Mapping of dihydropyridine binding residues in a less sensitive invertebrate L-type calcium channel (LCav1)

Abstract

Invertebrate L-type calcium channel, LCav1, isolated from the pond snail Lymnaea stagnalis is nearly indistinguishable from mammalian Ca v1.2 (α1C) calcium channel in biophysical characteristics observed in vitro. These L-type channels are likely constrained within a narrow range of biophysical parameters to perform similar functions in the snail and mammalian cardiovascular systems. What distinguishes snail and mammalian L-type channels is a difference in dihydropyridine sensitivity: 100 nM isradipine exhibits a significant block of mammalian Cav1.2 currents without effect on snail LCav1 currents. The native snail channel serves as a valuable surrogate for validating key residue differences identified from previous experimental and molecular modeling work.
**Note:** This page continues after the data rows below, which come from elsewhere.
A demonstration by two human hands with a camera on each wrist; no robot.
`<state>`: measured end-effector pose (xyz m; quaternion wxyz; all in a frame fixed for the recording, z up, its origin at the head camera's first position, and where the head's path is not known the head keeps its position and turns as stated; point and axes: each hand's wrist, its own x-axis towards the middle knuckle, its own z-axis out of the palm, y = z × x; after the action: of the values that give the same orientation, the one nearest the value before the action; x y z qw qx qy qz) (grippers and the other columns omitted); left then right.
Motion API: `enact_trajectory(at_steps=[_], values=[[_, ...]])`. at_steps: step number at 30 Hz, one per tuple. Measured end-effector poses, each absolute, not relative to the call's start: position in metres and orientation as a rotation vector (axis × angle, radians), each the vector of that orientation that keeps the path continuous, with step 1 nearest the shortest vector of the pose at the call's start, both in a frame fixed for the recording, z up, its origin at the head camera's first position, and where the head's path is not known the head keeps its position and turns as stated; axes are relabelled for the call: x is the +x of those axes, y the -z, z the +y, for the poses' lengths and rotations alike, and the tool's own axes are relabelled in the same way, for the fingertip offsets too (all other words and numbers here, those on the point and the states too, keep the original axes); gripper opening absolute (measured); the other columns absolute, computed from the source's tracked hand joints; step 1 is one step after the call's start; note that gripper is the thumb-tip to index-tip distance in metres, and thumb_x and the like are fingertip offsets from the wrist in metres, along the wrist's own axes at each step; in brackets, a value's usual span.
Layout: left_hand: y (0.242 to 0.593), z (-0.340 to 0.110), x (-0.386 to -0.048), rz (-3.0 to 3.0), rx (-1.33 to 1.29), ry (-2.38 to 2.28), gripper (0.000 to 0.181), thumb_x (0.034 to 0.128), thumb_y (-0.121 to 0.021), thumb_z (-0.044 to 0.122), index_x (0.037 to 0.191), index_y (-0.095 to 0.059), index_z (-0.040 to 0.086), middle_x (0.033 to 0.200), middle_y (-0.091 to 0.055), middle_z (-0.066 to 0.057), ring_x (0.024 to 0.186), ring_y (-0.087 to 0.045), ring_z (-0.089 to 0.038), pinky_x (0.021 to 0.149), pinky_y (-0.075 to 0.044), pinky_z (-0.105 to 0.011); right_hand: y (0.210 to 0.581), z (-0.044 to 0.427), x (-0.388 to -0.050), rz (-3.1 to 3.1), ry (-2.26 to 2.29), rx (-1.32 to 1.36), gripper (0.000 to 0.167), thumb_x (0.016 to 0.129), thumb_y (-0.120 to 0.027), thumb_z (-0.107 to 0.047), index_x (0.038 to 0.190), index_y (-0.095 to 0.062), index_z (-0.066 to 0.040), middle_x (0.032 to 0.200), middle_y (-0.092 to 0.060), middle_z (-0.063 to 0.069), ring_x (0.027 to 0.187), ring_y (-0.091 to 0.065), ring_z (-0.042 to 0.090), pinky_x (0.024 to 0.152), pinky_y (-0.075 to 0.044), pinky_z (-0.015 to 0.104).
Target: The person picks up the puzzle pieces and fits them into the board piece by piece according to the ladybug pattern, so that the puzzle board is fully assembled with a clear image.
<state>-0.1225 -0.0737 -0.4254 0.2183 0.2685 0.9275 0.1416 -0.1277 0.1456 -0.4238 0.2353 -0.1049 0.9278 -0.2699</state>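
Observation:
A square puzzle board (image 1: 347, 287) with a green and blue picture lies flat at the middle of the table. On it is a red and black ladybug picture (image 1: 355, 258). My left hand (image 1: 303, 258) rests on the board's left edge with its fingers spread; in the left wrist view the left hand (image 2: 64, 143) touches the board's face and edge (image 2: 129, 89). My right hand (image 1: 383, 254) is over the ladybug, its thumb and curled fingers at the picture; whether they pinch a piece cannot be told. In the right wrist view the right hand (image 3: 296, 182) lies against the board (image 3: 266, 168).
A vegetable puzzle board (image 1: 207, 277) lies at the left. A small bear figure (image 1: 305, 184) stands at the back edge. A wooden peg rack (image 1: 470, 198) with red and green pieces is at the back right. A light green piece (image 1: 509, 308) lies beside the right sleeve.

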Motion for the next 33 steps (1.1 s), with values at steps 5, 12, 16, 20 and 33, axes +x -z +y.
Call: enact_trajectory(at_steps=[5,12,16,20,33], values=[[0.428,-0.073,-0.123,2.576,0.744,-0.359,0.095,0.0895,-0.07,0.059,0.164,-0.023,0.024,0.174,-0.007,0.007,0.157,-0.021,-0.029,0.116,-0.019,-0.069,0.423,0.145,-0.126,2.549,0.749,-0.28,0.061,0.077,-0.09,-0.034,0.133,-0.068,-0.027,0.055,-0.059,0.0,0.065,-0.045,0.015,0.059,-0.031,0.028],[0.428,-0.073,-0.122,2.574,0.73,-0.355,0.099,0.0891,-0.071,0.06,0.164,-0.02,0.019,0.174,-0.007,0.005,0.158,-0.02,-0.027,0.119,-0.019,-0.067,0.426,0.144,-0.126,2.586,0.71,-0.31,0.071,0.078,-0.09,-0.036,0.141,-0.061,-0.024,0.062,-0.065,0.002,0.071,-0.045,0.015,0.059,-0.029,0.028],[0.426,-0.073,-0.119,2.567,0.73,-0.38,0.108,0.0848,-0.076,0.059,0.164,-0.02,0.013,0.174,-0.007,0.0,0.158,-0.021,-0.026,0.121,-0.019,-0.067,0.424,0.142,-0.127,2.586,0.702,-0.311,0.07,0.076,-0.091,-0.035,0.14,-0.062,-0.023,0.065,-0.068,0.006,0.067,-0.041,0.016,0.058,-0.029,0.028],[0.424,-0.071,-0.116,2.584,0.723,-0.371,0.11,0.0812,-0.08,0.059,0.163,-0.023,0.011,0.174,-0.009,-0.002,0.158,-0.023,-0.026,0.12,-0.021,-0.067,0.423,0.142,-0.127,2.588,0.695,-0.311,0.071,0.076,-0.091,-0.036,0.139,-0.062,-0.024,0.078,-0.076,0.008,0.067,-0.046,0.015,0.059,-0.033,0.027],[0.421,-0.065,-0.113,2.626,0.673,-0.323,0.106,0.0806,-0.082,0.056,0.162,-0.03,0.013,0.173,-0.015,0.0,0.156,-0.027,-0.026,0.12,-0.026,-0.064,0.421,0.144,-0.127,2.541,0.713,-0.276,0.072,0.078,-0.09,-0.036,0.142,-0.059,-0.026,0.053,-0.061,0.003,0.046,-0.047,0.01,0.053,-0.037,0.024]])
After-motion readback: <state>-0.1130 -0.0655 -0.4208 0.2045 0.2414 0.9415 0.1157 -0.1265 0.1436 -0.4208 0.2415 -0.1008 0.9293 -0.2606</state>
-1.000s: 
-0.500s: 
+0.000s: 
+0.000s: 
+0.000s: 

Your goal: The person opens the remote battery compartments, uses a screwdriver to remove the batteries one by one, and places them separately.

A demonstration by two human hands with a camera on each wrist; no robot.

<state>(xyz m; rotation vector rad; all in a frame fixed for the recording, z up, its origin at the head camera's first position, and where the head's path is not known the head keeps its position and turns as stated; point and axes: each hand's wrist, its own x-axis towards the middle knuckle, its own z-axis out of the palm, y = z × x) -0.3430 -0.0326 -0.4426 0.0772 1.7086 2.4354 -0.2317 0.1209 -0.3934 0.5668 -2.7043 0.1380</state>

As predicted, three residue changes in LCav1 (N-3o18, F-3i10 and I-4i12) replaced with Dhp-sensing residues in respective positions of Cav1.2, (Q-3o18, Y-3i10 and M-4i12) raises the potency of isradipine block of LCav1 channels to that of mammalian Cav1.2. Interestingly, the single N-3o18-Q mutation in LCav1 channels lowers Dhp sensitivity even further and the triple mutation bearing enhanced isradipine sensitivity still retains a reduced potency of agonist, (s)-Bay K8644. © 2011 Landes Bioscience.